• **Exercise objective**:
Under this line are the records; write out word for word the part that begins at the line containing "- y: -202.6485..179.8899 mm" and ends at the line containing "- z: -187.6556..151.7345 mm", and no more.

• **Stored items from a collection**:
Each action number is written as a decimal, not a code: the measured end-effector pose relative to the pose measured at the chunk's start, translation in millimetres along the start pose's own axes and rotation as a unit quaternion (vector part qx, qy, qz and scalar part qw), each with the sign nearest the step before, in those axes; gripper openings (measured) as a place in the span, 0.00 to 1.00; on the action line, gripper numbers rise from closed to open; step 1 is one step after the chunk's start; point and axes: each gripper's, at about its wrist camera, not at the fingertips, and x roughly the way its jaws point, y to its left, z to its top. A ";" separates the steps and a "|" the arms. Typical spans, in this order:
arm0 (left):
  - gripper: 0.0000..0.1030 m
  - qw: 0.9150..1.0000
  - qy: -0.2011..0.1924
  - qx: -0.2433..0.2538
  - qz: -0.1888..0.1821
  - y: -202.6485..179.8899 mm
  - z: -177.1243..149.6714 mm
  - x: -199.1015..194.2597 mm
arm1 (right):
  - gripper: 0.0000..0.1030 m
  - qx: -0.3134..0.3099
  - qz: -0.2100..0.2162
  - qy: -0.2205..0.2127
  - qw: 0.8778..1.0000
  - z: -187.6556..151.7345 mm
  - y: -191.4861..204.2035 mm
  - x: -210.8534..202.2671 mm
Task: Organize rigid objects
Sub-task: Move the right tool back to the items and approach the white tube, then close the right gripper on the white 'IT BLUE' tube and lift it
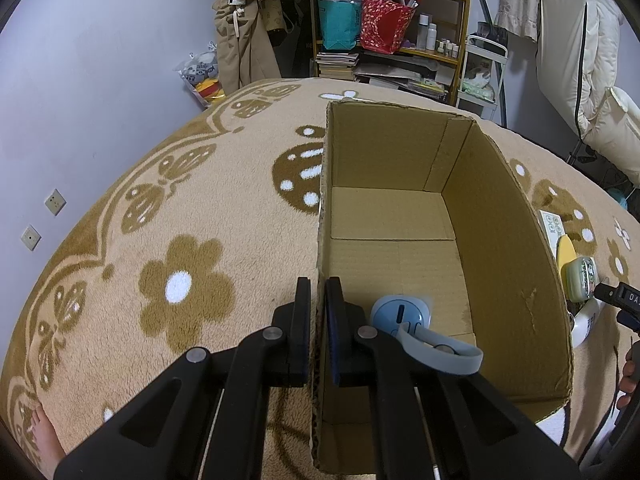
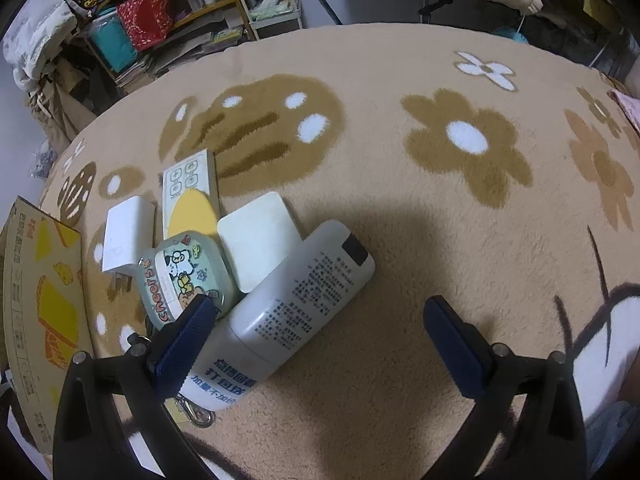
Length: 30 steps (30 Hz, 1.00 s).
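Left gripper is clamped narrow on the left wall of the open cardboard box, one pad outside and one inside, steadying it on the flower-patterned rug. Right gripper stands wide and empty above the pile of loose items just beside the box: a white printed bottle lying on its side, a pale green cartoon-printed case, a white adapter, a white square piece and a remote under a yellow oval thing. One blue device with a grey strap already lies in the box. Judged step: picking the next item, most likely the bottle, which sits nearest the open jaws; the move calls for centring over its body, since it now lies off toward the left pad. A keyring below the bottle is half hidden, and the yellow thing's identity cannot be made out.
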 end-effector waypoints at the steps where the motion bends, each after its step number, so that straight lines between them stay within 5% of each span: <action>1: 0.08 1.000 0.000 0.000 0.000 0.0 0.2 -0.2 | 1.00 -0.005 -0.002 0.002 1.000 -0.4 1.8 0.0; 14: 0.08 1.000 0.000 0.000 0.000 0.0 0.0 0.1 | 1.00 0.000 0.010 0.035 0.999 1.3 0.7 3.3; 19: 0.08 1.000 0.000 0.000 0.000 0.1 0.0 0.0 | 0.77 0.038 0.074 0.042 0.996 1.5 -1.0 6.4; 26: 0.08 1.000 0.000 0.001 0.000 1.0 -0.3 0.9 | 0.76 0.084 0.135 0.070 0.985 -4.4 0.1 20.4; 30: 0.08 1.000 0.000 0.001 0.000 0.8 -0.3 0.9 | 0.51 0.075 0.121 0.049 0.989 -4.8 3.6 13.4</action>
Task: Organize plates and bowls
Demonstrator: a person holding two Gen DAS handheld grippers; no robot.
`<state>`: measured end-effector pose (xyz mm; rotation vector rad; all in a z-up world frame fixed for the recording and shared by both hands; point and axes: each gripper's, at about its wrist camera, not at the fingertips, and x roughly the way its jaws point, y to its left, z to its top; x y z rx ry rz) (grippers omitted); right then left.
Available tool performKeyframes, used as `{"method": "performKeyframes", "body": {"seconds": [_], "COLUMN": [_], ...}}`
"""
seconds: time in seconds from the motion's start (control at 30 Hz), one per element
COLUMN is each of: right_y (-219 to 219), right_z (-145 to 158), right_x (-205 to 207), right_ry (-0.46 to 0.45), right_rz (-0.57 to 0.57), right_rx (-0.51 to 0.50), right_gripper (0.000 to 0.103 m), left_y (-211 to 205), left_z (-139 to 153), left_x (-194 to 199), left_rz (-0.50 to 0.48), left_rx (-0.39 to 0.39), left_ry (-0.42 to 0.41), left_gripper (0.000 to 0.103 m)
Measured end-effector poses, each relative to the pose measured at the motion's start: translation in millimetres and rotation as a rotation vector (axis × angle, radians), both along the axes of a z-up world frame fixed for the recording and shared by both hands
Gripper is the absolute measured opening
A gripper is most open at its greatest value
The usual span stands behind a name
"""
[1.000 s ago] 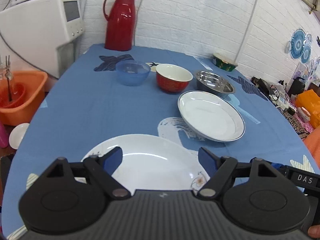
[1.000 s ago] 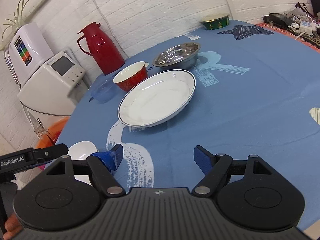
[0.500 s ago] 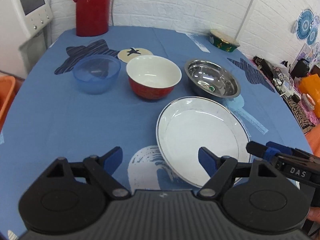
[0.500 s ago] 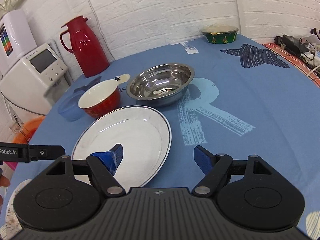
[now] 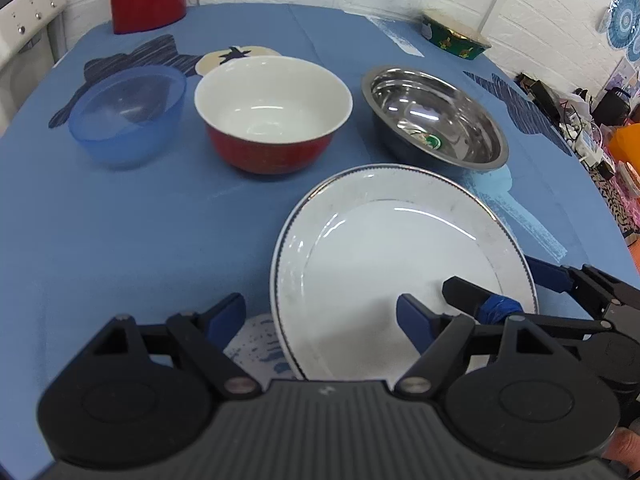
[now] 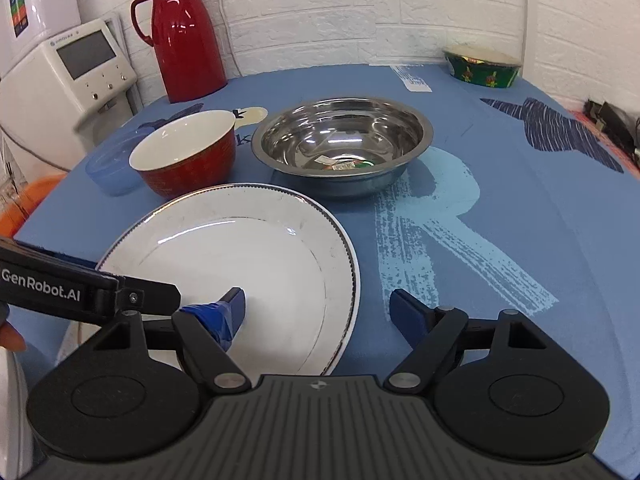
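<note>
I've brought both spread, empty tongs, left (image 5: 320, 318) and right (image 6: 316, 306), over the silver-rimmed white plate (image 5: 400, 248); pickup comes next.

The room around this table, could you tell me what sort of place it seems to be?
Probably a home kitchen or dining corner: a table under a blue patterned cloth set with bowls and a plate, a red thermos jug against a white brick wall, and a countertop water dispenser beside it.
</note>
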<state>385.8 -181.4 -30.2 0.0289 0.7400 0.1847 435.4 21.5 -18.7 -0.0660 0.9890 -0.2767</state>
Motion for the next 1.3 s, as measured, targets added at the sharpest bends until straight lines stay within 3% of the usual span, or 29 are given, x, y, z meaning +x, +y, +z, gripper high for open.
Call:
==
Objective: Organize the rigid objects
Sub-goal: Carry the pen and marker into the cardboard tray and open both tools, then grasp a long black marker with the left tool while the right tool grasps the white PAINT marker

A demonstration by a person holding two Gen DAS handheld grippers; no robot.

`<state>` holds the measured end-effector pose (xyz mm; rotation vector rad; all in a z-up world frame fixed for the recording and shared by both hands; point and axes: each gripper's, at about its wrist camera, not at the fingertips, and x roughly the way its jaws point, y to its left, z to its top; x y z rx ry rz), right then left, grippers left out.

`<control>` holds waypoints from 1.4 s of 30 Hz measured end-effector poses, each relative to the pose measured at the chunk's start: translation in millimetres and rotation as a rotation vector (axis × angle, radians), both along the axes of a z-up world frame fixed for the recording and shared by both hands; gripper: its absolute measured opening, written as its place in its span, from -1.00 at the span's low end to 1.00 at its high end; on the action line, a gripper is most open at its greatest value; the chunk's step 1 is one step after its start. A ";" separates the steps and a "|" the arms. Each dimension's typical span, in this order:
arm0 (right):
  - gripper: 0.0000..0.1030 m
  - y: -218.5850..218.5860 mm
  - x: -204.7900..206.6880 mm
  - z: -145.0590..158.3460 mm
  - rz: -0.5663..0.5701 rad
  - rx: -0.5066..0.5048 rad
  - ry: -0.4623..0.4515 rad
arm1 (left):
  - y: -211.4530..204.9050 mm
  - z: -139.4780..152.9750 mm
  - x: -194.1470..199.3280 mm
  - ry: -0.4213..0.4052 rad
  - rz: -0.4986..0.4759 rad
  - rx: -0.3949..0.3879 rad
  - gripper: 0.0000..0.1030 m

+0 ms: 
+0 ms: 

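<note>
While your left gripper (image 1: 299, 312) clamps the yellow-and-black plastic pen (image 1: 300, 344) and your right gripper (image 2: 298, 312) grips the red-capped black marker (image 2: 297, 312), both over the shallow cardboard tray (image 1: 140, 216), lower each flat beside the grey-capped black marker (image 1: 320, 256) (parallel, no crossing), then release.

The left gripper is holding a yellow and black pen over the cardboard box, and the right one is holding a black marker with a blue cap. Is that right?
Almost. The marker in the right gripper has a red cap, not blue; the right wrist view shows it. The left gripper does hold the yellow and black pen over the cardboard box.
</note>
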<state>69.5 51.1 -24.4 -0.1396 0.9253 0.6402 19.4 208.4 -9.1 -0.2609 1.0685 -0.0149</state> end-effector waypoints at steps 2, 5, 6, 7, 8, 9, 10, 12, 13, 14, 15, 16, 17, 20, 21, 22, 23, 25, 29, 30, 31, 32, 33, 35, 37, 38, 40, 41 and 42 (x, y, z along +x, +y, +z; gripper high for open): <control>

• **Solution to this exercise**:
  - y: -202.6485..179.8899 mm
  - z: -177.1243..149.6714 mm
  - x: -199.1015..194.2597 mm
arm1 (right):
  - gripper: 0.0000..0.1030 m
  - qx: -0.3134..0.3099
  - qz: -0.2100..0.2162
  - qy: -0.2205..0.2127
  - qw: 0.8778..1.0000
  - z: -187.6556..151.7345 mm

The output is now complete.